Count of posts by hour
{'09': 45, '02': 58, '23': 68, '11': 58, '19': 110, '10': 59, '07': 34, '00': 55, '04': 47, '20': 80, '21': 109, '01': 60, '12': 73, '05': 46, '08': 48, '14': 107, '06': 44, '18': 109, '17': 100, '03': 54, '16': 108, '15': 116, '22': 71, '13': 85} 

Count of comments by hour
{'09': 251, '02': 1381, '23': 543, '11': 641, '19': 1188, '10': 793, '07': 267, '00': 447, '04': 337, '20': 1722, '21': 1745, '01': 683, '12': 687, '05': 464, '08': 492, '14': 1416, '06': 397, '18': 1439, '17': 1146, '03': 421, '16': 1814, '15': 4477, '22': 479, '13': 1253}


We can now use both dictionaries in order to calculate the average number of comments per post per hour.

In [9]:
avg_by_hour = list()

for hour in posts_by_hour:
    avg_by_hour.append([hour,comments_by_hour[hour] / posts_by_hour[hour]])
for i in avg_by_hour:
    print(i)

['09', 5.5777777777777775]
['02', 23.810344827586206]
['23', 7.985294117647059]
['11', 11.051724137931034]
['19', 10.8]
['10', 13.440677966101696]
['07', 7.852941176470588]
['00', 8.127272727272727]
['04', 7.170212765957447]
['20', 21.525]
['21', 16.009174311926607]
['01', 11.383333333333333]
['12', 9.41095890410959]
['05', 10.08695652173913]
['08', 10.25]
['14', 13.233644859813085]
['06', 9.022727272727273]
['18', 13.20183486238532]
['17', 11.46]
['03', 7.796296296296297]
['16', 16.796296296296298]
['15', 38.5948275862069]
['22', 6.746478873239437]
['13', 14.741176470588234]


The new list of lists gives us exactly what we need however that data is not sorted so let's fix it.

In [10]:
import datetime as dt

swap_avg_by_hour = list()
for i in avg_by_hour:
    hour = i[0]
    avg = i[1]
    swap_avg_by_hour.append([avg,hour])
sorted_swap = sorted(swap_avg_by_hour, reverse = True)
print('Top 5 Hours for Ask Posts Comments:')

for i in sorted_swap[:5]:
    hour = i[1] #string
    avg = i[0] #float
    hour = dt.datetime.strptime(hour,'%H')
    hour_str = hour.strftime('%H:%M')
    print(hour_str,' ','{:.2f}'.format(avg))
    

Top 5 Hours for Ask Posts Comments:
15:00   38.59
02:00   23.81
20:00   21.52
16:00   16.80
21:00   16.01


### Conclusion

Based on the findings above we can see that 3 pm (Eastern Time in the US) is the most popular time that attracts most comments. The second best time is at 2:00 am and it is nowhere near as good as the top 1 recording 38% reduction of comments when compared to the volumes recorded at 3pm.

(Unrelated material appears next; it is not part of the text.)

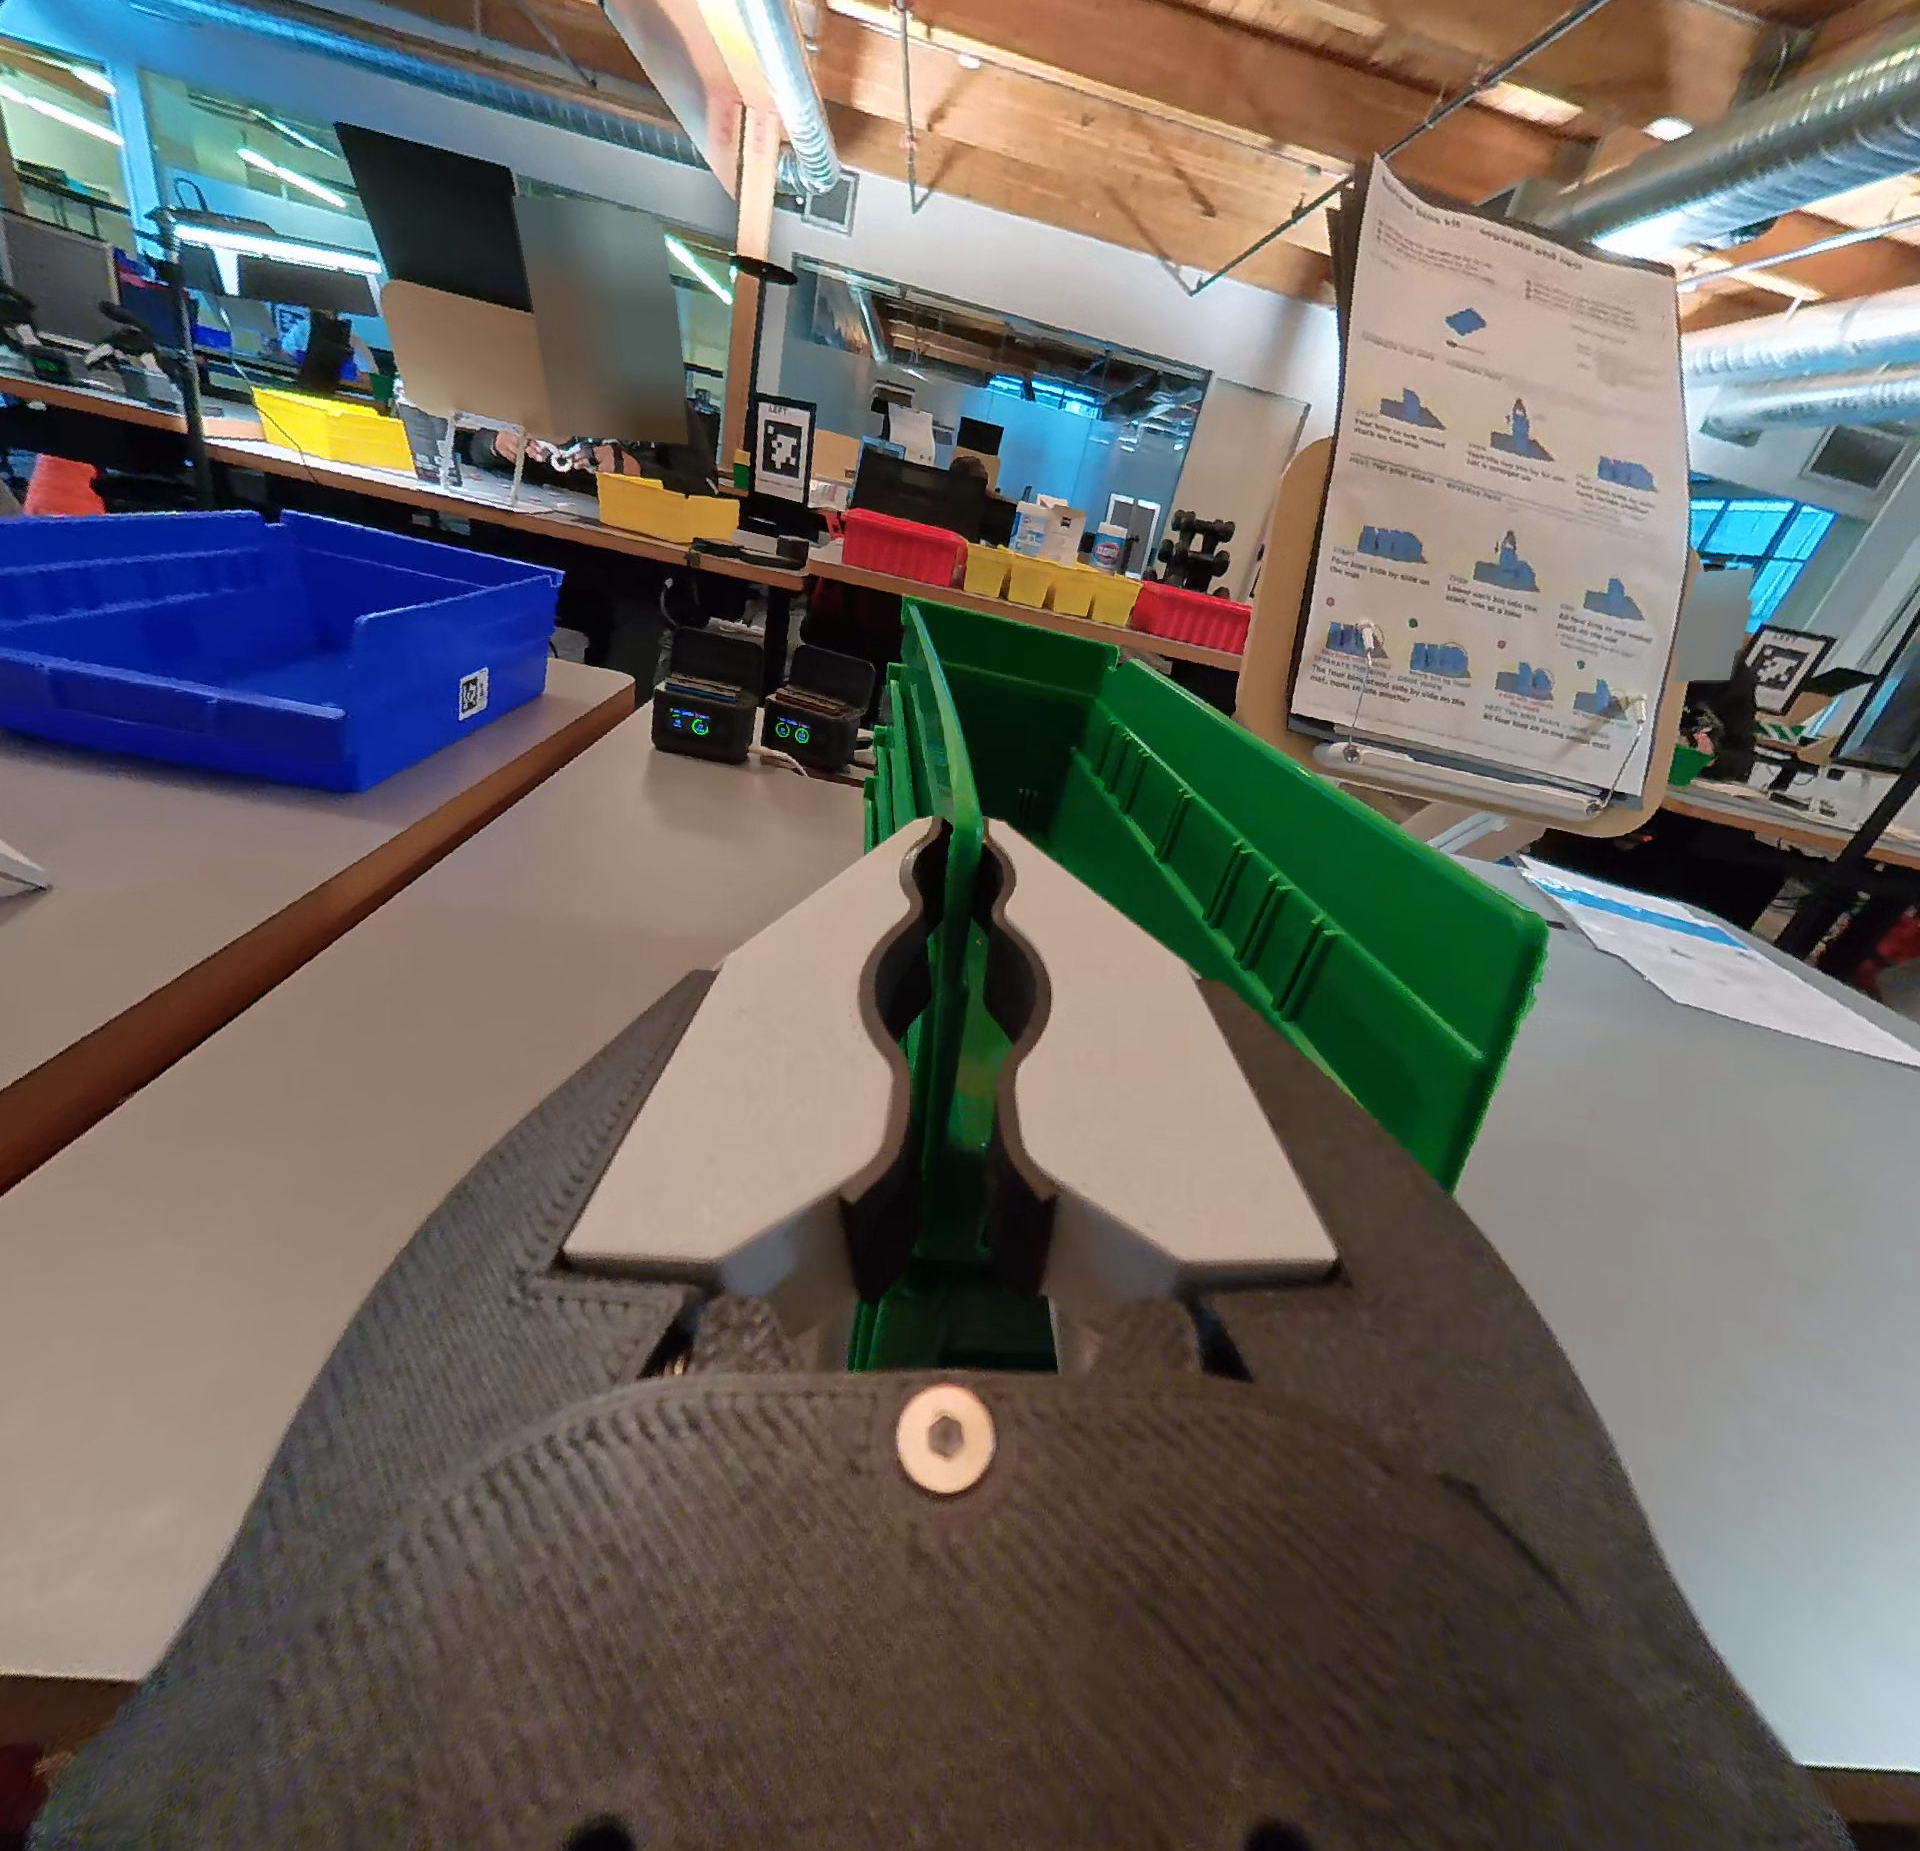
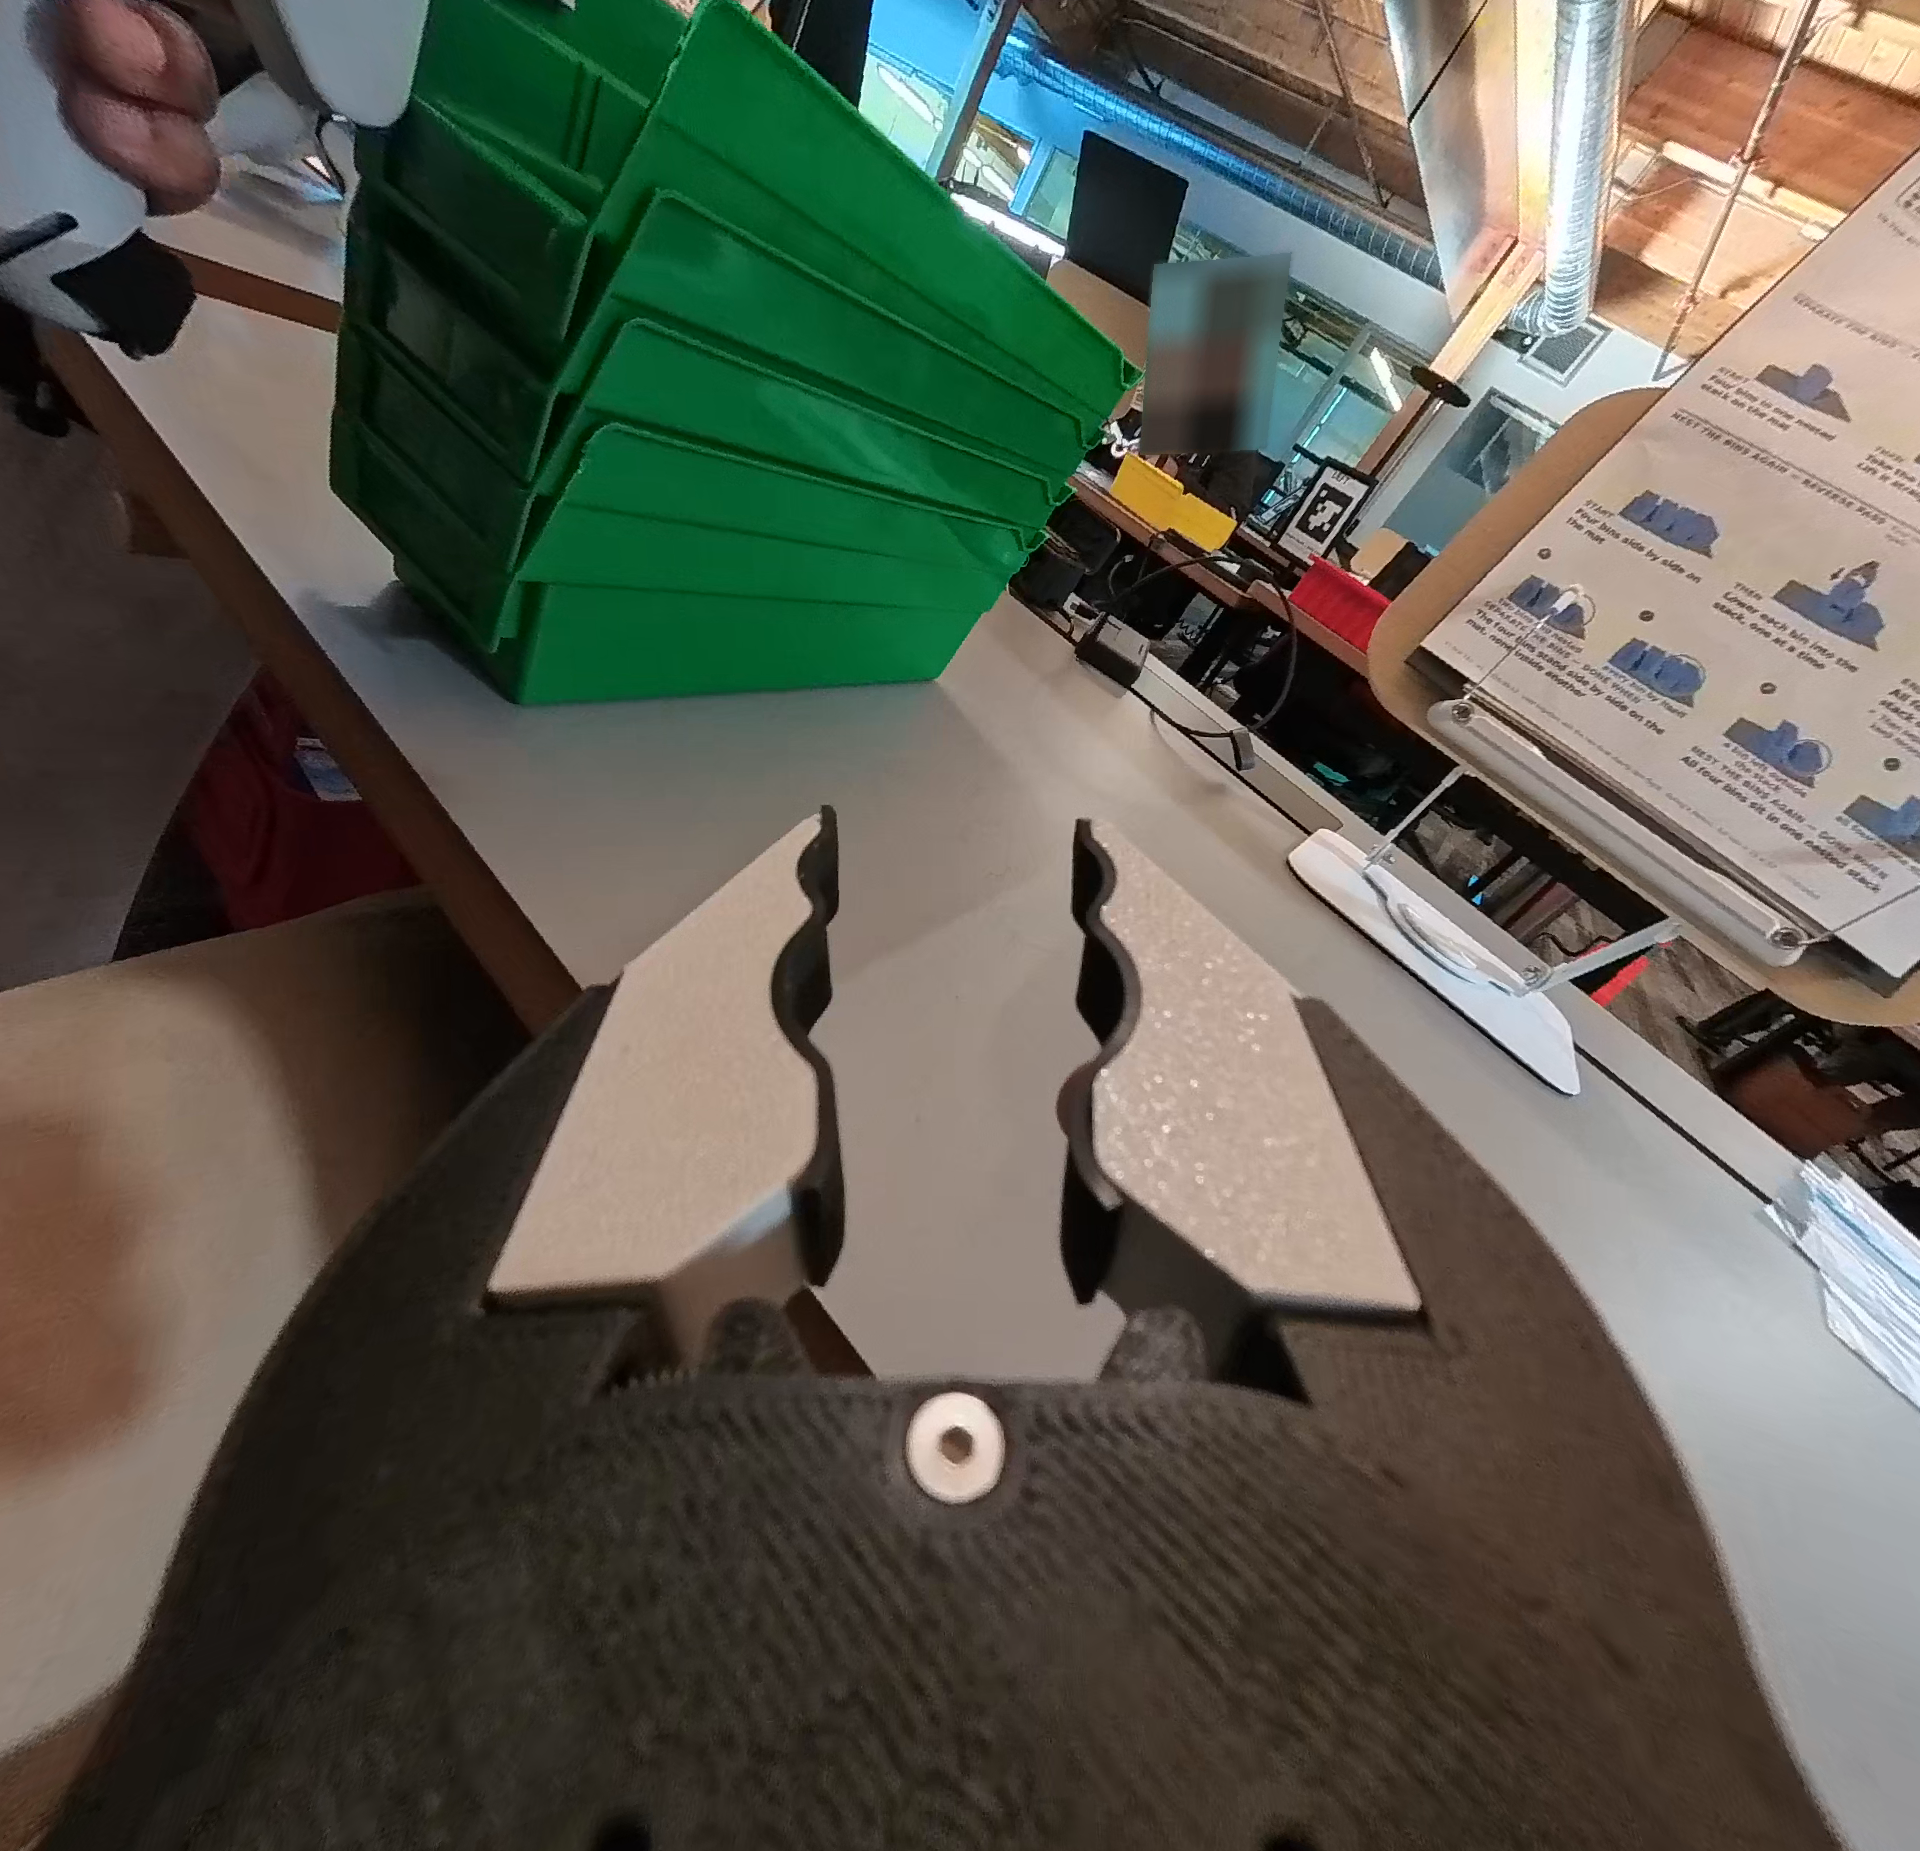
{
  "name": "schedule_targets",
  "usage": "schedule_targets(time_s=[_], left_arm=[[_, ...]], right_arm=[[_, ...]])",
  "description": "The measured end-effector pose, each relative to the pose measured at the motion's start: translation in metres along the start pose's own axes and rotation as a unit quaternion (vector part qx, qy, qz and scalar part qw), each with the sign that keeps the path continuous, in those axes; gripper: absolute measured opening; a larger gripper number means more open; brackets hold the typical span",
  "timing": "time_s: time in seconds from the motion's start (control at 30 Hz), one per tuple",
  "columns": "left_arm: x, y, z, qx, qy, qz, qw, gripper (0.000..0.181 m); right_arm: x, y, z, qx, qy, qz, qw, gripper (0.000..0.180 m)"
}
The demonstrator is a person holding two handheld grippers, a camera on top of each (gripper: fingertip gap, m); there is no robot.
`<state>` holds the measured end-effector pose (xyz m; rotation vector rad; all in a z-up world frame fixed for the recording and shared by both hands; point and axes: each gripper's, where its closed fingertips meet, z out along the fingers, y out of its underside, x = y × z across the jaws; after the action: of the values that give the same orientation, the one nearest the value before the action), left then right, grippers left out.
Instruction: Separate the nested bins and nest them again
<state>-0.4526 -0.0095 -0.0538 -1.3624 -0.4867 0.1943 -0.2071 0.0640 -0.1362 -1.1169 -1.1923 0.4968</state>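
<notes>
So at this point my left gripper (image 1: 961,845) was clamped tight on the side wall of the top green bin (image 1: 1195,866), jaws closed down to just the thickness of that plastic rim, nothing else in them. The right gripper (image 2: 954,845) was empty, jaws parted to a moderate gap, hovering over bare grey table (image 2: 935,762) a fair way short of the stack of green bins (image 2: 727,513). From the right wrist view the stack sat near the table's left edge with the top bin tipped up at the end I was holding, while the ones under it fanned out a bit — so they weren't sitting flat in each other. My worry from here: those bins looked wedged together, and pulling up on one wall alone could have dragged the second bin along or lifted the whole stack, since nothing was pinning the lower ones down. The one-sided pinch on a thin rim could also have slipped or twisted — smooth plastic. And being that close to the table edge, a jerk when it popped free could have shoved the stack off.
</notes>
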Motion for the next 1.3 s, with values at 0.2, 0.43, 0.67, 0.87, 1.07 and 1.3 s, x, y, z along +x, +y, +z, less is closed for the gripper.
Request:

This project allowed us to accomplish the following:
* Set the goal for the project
* Collect and store the data
* Clean and prepare the data for analysis
* Analyze the data and derive conclusion

We have determined which types of posts and which time of the day are the most popular for attracting most comments. If one was to take the advantage of this analysis, the times between 15:00 - 17:00, 20:00 - 22:00 and also between 02:00 - 03:00 are when the Hacker News community is most active and chances of attracting comments at those times are at the highest.